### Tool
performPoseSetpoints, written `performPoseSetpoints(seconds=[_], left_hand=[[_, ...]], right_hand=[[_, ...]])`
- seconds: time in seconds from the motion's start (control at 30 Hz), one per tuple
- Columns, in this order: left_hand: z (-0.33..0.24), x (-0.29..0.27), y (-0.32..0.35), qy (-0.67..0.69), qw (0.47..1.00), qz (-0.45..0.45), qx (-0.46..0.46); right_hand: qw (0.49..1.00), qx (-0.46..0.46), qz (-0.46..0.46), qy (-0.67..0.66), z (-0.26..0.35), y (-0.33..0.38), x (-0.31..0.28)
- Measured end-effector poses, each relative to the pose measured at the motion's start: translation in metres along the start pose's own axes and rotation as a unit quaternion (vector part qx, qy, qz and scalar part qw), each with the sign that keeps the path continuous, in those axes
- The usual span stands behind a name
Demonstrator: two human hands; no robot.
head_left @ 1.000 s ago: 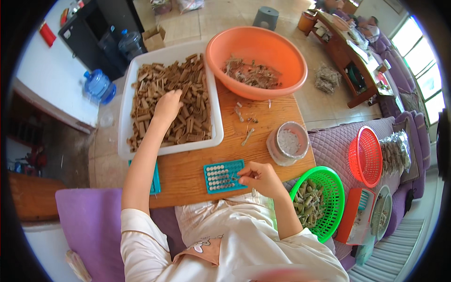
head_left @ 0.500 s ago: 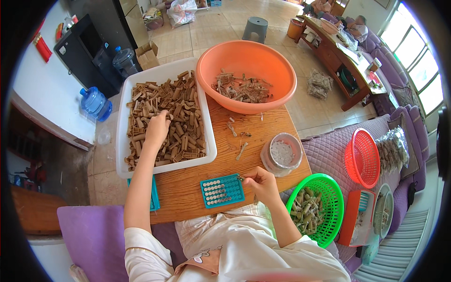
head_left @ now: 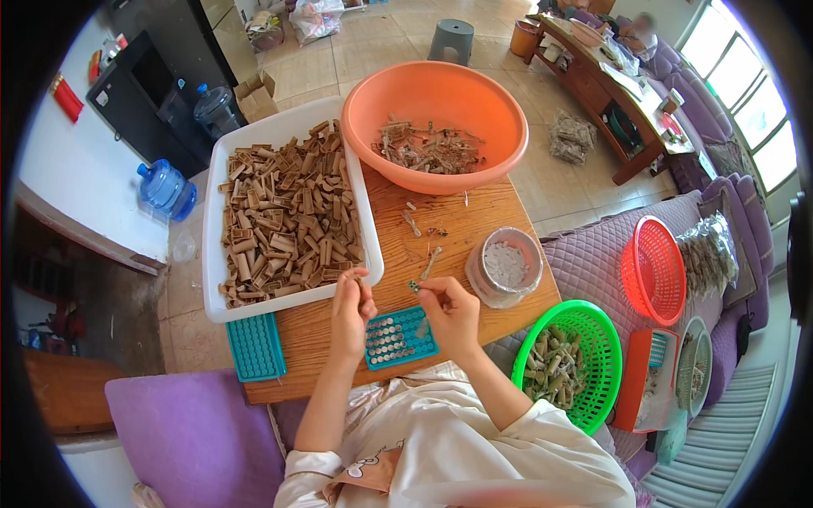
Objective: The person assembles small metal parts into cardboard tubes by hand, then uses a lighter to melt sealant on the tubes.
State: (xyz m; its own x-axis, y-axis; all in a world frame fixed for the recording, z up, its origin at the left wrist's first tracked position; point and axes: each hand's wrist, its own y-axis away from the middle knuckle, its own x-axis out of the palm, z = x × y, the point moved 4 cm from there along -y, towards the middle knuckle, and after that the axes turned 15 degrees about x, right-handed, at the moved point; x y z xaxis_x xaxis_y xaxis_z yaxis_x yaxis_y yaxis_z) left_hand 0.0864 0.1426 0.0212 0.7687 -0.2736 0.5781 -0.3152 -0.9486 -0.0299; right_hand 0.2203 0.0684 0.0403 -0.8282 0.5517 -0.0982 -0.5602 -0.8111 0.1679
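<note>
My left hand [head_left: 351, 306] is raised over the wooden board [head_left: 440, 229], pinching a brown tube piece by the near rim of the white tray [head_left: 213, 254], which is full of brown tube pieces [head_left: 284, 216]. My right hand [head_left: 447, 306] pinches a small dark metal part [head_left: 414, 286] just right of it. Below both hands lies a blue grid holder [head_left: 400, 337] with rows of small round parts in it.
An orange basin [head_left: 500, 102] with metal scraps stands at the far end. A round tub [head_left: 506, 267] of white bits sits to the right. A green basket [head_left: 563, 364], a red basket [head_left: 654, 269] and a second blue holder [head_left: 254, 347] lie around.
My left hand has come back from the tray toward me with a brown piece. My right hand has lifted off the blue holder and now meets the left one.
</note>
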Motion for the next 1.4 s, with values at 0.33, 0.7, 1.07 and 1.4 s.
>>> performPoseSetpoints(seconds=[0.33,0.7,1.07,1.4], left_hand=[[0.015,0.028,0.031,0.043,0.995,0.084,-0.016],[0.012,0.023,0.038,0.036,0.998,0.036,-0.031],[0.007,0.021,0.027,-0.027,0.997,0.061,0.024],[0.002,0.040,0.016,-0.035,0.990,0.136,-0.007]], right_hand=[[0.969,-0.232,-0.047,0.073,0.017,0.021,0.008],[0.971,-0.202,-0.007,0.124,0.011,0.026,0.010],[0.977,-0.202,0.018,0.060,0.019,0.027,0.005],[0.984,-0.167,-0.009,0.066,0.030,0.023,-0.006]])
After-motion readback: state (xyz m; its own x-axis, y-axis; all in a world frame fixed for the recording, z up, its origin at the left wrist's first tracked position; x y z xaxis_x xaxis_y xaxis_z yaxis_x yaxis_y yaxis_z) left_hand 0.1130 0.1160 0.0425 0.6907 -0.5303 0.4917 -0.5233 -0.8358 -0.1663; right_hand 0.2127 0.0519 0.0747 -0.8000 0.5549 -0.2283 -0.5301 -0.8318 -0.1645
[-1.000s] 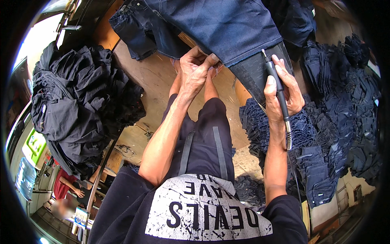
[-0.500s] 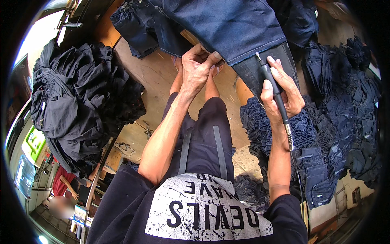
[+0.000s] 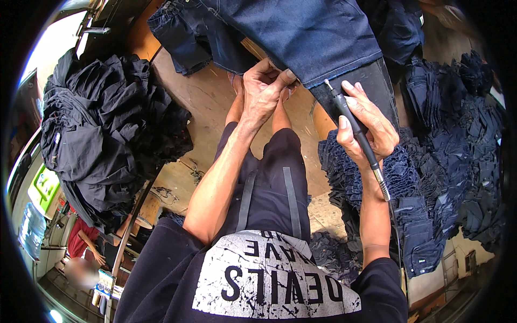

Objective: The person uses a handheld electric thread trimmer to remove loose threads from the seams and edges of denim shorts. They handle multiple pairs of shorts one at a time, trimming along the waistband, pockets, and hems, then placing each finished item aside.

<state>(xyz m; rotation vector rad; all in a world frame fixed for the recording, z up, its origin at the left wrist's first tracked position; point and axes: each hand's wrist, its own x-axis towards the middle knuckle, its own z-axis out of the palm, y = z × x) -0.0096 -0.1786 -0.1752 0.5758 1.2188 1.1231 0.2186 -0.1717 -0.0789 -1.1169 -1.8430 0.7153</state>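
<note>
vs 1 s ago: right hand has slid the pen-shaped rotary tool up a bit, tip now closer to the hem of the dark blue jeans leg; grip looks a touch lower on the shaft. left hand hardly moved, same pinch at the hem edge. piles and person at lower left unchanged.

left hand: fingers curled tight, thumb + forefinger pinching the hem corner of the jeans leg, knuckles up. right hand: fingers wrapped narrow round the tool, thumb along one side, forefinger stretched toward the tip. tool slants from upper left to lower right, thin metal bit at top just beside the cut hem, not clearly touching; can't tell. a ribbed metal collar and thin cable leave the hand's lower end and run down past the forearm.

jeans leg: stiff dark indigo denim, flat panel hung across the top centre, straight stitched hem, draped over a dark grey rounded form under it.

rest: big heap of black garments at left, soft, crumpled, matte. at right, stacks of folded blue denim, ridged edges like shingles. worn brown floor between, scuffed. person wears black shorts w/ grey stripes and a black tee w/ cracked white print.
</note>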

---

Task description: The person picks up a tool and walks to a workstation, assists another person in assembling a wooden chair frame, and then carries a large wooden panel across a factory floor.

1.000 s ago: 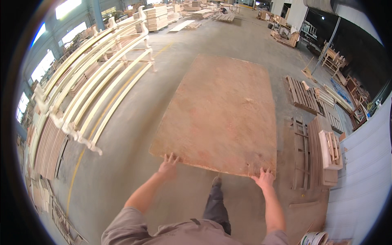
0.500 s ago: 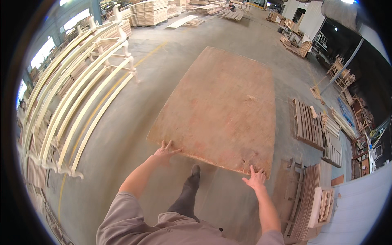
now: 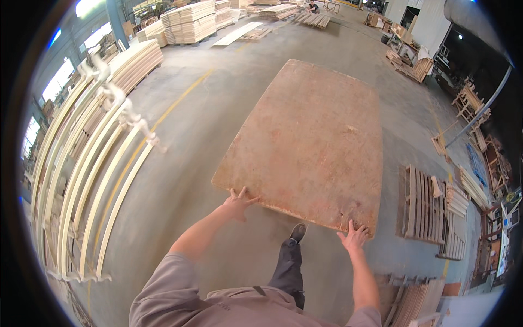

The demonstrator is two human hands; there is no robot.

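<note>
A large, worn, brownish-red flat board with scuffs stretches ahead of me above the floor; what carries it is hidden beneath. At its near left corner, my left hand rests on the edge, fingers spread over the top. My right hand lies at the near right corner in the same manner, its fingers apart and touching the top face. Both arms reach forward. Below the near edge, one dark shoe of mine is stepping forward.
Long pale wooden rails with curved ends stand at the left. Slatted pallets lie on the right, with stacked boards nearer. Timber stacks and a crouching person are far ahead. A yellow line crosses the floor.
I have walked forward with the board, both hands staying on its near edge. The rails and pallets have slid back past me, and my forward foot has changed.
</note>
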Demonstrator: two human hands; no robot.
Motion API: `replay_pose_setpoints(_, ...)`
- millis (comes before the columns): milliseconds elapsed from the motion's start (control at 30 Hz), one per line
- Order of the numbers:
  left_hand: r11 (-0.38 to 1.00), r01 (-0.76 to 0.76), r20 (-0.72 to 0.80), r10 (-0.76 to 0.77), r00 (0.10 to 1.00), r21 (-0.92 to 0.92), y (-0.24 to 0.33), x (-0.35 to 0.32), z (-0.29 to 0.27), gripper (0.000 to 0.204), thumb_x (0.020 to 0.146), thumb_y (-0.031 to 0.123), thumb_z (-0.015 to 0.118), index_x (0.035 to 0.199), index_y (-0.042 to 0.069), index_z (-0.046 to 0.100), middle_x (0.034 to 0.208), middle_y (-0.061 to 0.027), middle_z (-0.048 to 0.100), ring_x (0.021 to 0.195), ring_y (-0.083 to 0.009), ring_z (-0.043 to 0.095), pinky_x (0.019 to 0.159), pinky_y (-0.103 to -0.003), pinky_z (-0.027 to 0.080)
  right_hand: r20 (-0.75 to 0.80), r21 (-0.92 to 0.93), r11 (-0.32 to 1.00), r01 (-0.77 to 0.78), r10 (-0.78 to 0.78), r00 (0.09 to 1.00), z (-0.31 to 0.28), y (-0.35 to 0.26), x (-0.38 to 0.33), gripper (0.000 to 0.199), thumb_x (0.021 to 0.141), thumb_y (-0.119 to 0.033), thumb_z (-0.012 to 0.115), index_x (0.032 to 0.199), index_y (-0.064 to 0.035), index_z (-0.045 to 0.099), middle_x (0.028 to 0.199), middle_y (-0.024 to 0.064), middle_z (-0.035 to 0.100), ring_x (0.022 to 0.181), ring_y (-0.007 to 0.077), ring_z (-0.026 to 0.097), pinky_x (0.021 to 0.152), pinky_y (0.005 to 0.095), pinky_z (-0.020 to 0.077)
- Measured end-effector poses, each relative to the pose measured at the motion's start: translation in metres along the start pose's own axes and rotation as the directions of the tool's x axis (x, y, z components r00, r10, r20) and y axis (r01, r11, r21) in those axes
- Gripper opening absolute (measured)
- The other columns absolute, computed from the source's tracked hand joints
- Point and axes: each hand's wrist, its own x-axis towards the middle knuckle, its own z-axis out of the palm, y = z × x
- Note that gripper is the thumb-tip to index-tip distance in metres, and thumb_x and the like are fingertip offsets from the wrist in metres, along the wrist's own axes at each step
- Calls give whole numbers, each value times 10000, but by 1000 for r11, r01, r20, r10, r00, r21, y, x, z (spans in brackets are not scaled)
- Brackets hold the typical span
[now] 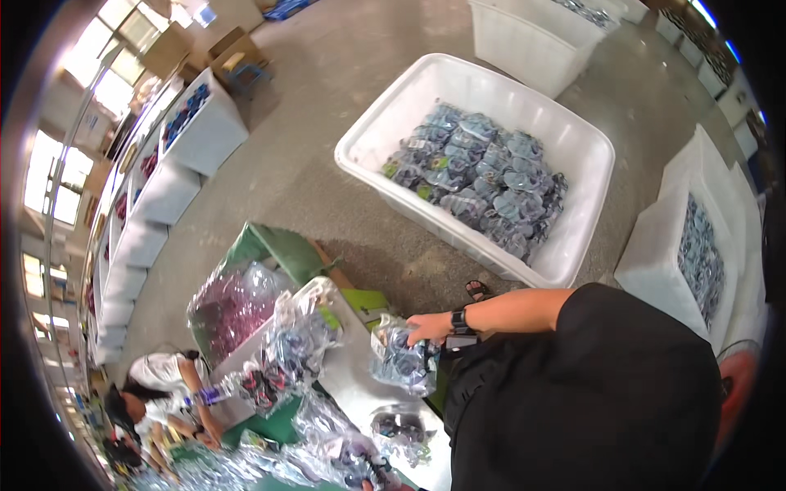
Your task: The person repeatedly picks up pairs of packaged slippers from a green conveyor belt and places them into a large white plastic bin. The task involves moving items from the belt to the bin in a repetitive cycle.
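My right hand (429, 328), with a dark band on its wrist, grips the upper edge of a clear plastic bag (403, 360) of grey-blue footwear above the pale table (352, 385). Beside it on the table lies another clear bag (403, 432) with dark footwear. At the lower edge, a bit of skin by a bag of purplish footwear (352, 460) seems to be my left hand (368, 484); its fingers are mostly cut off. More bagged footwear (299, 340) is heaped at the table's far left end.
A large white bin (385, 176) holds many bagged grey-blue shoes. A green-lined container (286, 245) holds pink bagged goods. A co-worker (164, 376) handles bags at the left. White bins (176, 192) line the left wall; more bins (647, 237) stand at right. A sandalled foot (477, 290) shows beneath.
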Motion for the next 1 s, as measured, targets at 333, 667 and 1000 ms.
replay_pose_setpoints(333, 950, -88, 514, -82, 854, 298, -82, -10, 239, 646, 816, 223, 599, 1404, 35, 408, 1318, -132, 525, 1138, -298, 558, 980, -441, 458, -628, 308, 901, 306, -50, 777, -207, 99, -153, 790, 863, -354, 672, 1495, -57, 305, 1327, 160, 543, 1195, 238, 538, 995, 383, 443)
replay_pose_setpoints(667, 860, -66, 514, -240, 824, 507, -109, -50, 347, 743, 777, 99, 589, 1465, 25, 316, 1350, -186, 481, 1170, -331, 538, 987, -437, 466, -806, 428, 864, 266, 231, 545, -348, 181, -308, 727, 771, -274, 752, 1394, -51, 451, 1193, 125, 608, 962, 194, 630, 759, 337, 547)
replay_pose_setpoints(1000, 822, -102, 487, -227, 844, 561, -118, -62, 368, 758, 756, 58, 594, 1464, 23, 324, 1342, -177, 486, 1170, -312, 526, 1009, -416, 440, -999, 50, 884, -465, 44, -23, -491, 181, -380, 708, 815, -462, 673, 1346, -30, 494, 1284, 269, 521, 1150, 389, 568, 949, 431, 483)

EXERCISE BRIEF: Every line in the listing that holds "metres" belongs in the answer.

COMPLETED TASK:
- Measured end-effector poses, each relative to the pose measured at the motion's start: translation in metres along the start pose's own axes and rotation as a unit quaternion (vector part qx, qy, qz and scalar part qw), each with the sign that keeps the path continuous, in those axes
- Measured end-effector poses, each relative to the pose measured at the motion's start: translation in metres along the start pose's own axes and rotation as the directions of the tool's x axis (x, y, z components r00, r10, r20) and y axis (r01, r11, r21) in those axes
- Note that gripper is the thumb-tip to index-tip distance in metres, and thumb_x and the like are fingertip offsets from the wrist in metres, along the wrist's own axes at each step

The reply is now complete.